The location information of the Instagram posts at the time of data collection was attached to pre-defined points-of-interest. In practice, Instagram-users have chosen a pre-defined location from a list when geotagging their photo and thus, the exact coordinates in the dataset are aggregated to these points-of-interest (not the exact coordinates of the user’s mobile device).
Instagram was chosen as the source of social media data because of its popularity in the study area and data availability at the time of designing the study. However, due to recent changes in the API policy in June 2016, gathering information from openly shared Instagram posts has become more difficult. According to the visitor survey, 85% of Instagram-users had shared/intended to share their national park experiences online, which further supports the use of Instagram as a data source for visitor monitoring. The number of active Instagram users in Finland has been estimated as 740,000 (13% of population) in 2015, with young adults aged 18–34 (36% of estimated users) as the most active ones (napoleoncat.com/blog/en/instagram-user-demographics-in-selected-european-countries).
2.3. Mapping Most Popular Places within the Park from Social Media Data
Geotagged social media data were aggregated to surveyed sub-regions based on their coordinates. Posts that were tagged with location names referring to the park as a whole were filtered out: Inside the park, 310 photos were geotagged to the park-level with geotags such as ‘Pallas-Yllästunturi National Park’ referring to the park as a whole, but these posts were technically positioned in one single coordinate location. After filtering out ambiguous geotags, the social media data was aggregated to the same spatial units as in the survey (question 4 in
Figure S1) and the resulting rankings were compared using the Spearman rank correlation test.
2.4. Activities and Social Media Content Analysis
The content of pictures posted on Instagram was manually classified according to main subject of the picture (see illustration of classification scheme in
Supplementary Materials, Figure S3). Firstly, we checked if the photo content was relevant for the study area. For example, advertisement and other images clearly not posted by PY visitors were discarded. Secondly, photos were classified according to six main categories defined by the presence or absence of people, activities, landscape, animals, and infrastructure. Thirdly, a more detailed classification was made under each of the main categories. Pictures showing people were further classified according to the number of people present in the photo for detecting the group size. In order to take into account the whole group, the person taking the photo was added to the count of people in the picture if they were not visible in the photo. Photos marked as ‘activities’ included pictures showing either people engaged in an activity, the equipment directly used in such activity (e.g., skis, photo cameras), or the outcome (e.g., berries, ski tracks) of performing it. Pictures showing activities were further classified according to types of activities indicated in the visitor’s survey (question 9a,
Figure S1). This was in order to be able to compare information extracted from social media with results from the survey. Subjective categories included in the visitor survey, such as ‘observing nature’, were excluded from the manual classification of photos. All other activities observed in the pictures but not included in the visitor survey were aggregated as ‘other activities’. These included, for example, reindeer ride, husky ride, sledging, snow scootering, kayaking, kiteboarding, and swimming.

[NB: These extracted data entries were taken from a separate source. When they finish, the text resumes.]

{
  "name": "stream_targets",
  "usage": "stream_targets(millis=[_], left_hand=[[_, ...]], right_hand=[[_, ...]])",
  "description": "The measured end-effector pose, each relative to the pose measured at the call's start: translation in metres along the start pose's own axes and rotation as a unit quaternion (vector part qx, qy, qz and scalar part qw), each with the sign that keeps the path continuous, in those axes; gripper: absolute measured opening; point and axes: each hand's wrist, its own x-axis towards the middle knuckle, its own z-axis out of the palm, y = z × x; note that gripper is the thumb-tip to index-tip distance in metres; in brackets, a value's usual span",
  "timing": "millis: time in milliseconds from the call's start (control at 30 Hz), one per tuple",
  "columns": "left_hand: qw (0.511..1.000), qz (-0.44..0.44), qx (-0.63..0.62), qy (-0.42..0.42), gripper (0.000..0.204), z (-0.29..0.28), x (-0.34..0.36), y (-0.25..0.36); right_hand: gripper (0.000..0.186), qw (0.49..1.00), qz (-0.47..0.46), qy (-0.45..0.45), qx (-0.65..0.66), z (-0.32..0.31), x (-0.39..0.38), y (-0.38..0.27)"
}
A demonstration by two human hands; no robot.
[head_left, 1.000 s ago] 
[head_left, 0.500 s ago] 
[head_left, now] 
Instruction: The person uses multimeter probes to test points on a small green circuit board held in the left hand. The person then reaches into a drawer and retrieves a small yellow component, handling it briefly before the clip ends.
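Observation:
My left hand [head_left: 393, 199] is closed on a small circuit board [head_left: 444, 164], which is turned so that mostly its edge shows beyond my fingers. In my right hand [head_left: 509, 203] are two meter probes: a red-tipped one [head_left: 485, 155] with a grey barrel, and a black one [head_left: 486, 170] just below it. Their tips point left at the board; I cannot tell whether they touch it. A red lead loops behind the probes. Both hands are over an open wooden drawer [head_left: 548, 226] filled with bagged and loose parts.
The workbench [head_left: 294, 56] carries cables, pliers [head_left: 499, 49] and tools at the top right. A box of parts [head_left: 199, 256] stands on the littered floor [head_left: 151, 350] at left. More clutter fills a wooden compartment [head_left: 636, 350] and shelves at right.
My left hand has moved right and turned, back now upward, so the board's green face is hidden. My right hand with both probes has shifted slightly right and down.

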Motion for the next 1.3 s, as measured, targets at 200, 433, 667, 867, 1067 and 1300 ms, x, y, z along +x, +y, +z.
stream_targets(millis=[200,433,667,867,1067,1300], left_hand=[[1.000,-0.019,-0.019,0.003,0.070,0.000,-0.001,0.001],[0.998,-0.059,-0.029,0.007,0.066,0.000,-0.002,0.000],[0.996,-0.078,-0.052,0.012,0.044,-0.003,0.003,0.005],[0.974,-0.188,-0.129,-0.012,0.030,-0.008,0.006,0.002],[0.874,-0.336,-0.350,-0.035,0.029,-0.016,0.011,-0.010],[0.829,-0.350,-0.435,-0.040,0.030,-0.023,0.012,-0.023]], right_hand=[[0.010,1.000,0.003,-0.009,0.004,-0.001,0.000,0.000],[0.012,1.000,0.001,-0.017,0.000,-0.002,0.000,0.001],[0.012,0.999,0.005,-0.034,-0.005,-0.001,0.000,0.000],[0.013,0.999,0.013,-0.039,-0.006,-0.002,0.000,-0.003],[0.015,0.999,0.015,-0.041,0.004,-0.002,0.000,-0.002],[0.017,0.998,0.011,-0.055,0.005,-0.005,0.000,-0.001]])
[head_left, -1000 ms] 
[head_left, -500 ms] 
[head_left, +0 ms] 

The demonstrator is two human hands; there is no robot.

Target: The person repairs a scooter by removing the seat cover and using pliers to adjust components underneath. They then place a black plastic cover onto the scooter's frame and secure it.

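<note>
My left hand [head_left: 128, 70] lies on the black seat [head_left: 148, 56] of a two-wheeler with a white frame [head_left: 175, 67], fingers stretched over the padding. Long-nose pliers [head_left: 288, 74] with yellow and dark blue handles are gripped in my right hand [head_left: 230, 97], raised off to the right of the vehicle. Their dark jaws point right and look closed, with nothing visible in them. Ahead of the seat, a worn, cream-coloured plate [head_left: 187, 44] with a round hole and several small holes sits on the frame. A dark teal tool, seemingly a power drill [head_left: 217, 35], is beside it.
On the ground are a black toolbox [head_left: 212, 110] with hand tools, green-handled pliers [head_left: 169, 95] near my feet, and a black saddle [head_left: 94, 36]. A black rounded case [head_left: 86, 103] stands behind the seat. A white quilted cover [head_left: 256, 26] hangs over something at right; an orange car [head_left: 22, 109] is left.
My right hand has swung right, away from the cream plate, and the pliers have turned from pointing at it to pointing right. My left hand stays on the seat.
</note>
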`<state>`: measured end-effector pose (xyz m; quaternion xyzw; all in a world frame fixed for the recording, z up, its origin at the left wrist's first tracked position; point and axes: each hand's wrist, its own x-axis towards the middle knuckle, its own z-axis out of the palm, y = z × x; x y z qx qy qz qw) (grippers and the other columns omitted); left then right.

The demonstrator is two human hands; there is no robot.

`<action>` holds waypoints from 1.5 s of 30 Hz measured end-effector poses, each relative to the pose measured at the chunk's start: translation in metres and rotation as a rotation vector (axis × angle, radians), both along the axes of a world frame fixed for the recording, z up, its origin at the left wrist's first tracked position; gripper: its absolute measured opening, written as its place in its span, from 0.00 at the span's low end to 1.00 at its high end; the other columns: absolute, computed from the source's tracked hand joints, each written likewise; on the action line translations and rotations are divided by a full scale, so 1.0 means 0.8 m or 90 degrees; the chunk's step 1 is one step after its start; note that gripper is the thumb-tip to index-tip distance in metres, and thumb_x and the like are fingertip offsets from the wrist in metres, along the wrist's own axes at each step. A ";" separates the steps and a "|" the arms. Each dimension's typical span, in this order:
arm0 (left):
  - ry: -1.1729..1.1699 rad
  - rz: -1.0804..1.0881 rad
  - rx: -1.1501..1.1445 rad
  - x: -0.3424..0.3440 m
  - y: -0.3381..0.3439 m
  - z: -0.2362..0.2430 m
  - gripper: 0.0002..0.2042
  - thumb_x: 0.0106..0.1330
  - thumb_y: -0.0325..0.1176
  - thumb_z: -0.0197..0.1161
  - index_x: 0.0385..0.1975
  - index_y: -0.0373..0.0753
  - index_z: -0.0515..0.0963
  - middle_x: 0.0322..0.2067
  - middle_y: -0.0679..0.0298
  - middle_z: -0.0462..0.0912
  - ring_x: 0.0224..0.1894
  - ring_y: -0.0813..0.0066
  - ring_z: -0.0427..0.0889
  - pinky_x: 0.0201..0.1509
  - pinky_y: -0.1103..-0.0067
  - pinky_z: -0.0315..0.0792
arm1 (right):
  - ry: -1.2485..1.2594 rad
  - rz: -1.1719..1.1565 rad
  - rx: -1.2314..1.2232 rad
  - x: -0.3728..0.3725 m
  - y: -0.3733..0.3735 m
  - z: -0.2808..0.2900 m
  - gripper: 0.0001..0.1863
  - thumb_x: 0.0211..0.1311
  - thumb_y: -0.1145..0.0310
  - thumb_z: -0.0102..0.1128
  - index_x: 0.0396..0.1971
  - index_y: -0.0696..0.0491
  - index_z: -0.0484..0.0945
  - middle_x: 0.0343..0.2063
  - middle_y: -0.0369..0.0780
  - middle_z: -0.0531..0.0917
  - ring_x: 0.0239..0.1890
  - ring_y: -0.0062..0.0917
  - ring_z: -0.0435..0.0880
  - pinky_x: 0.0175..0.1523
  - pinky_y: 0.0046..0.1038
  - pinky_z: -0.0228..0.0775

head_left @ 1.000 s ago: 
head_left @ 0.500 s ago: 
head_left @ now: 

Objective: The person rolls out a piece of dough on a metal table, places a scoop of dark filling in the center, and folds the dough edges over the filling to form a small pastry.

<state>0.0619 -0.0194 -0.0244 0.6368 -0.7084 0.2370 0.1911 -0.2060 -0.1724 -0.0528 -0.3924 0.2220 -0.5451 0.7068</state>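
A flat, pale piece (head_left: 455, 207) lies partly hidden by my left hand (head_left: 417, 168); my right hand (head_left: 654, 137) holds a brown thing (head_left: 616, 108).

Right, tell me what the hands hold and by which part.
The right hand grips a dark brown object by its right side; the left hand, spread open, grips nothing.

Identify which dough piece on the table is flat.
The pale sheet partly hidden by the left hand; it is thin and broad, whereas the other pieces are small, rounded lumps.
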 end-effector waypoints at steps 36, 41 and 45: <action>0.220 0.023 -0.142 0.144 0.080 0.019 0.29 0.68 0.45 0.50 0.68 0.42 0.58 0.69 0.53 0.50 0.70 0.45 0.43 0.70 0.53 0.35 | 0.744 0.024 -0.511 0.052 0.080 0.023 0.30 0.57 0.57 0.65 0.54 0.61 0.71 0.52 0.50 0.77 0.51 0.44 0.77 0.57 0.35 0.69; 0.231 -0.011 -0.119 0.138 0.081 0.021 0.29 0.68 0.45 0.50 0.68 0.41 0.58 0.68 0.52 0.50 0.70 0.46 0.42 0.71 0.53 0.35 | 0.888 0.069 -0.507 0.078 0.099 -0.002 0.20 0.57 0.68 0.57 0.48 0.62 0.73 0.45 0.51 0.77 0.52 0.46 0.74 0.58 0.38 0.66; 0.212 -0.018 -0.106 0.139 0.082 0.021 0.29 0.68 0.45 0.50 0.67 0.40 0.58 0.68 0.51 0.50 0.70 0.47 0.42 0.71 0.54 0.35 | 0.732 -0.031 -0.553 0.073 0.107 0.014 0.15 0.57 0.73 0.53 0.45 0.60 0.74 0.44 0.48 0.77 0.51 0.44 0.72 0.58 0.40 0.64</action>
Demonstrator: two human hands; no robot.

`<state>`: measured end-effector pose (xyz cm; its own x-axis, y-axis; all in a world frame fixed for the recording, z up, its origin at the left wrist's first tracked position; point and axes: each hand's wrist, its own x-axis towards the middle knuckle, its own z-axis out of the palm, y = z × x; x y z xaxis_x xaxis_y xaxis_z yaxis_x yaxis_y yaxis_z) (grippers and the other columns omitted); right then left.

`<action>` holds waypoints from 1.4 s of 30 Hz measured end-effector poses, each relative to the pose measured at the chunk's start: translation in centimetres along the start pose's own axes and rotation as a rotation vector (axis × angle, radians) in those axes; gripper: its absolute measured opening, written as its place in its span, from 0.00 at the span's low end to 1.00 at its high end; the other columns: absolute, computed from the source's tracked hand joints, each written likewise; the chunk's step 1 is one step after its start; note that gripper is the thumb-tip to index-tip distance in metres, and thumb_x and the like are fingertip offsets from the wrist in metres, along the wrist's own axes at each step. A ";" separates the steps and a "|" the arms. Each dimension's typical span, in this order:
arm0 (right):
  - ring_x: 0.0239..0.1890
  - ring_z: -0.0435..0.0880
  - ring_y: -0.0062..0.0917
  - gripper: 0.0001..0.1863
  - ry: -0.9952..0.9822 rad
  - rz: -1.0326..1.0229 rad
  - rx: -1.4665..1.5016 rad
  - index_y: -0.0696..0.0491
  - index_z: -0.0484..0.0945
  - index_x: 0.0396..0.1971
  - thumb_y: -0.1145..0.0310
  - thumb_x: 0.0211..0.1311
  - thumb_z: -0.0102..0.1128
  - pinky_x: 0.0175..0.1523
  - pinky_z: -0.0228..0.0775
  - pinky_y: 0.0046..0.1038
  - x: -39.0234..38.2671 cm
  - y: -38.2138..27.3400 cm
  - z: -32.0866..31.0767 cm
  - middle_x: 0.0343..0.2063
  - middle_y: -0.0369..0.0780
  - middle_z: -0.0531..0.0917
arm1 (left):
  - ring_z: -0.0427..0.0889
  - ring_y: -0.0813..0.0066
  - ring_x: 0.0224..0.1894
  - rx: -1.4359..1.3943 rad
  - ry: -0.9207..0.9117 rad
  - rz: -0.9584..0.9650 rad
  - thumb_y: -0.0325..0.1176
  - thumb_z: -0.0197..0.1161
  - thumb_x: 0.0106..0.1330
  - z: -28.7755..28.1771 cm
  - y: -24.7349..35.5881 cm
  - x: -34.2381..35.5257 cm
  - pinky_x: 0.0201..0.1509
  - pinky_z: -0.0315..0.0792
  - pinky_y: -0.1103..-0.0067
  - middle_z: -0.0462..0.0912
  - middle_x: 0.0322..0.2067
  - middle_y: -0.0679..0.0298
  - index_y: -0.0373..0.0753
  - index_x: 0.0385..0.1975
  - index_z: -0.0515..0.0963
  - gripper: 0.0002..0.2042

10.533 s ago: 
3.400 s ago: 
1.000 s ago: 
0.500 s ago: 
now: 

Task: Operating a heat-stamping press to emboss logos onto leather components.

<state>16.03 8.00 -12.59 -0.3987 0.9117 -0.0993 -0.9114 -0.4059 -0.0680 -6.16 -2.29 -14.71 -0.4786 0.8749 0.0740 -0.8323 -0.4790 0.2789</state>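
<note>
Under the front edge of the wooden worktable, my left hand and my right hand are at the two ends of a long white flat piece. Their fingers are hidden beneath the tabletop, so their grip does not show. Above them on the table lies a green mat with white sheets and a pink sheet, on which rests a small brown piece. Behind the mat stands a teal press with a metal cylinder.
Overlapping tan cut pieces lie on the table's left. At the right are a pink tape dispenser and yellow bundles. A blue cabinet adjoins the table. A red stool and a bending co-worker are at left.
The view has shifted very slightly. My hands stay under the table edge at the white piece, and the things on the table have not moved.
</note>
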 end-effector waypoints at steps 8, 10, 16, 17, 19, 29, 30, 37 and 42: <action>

Landscape photos were further classified by indicating the presence or absence of landscape features, such as snow, water, trees, aurora borealis, or other special weather or light conditions. Pictures showing animals were more specifically classified into wild animals and domestic animals. Finally, infrastructure was also further classified according to the type of building (e.g., wilderness huts). It was also noted if the photo was taken indoors.
The classification was performed and double checked for consistency by two people using a form in Microsoft Access 2013. Photo content was accessed online through url-links. Photos which were not publicly available or removed by the user were marked as ‘not available’. The classification was finalized after consultation with members of Parks & Wildlife Finland during a joint workshop in October 2016.
We used a Pearson’s Chi-square test for assessing the likelihood that the frequency distribution of activities detected from social media (observed activities) were consistent with activities reported in the survey (surveyed activities).
2.5. Detecting Home Location from Social Media Data
Potential home location was estimated for a sample of 291 Instagram users who had visited PY National Park by detecting the country or region from which the user had posted the most photos from. For the 291 users, we collected metadata from all publicly posted content (
Figure S4) available from the Instagram API in May 2016. Posts that were geotagged in PY National Park and its surroundings were excluded from the analysis. After excluding posts from the proximity of PY, each user was allocated to the region from which they had posted the most pictures from.
We used a Pearson’s Chi-square test in order to assess the likelihood that the frequency distribution of potential home locations of social media users (observed locations) were consistent with visitors' home locations as obtained by the survey (surveyed locations).
4. Discussion
In this study, we compared social media data and systematically collected visitor survey data from the most popular national park in Finland (Pallas-Yllästunturi National Park). This multifaceted comparison suggested that data derived from social media could be used both as an additional and complementary source of information to traditional survey data. In comparison to snap-shot like surveys, social media can provide a source for continuous monitoring of what is happening in the area. It may reveal changes in trends and bring up emerging activities in the park. Such information is crucial for conservation authorities to inform marketing and management. Our comparison also shows that social media data may be able to provide information that is comparable to that collected by traditional surveys.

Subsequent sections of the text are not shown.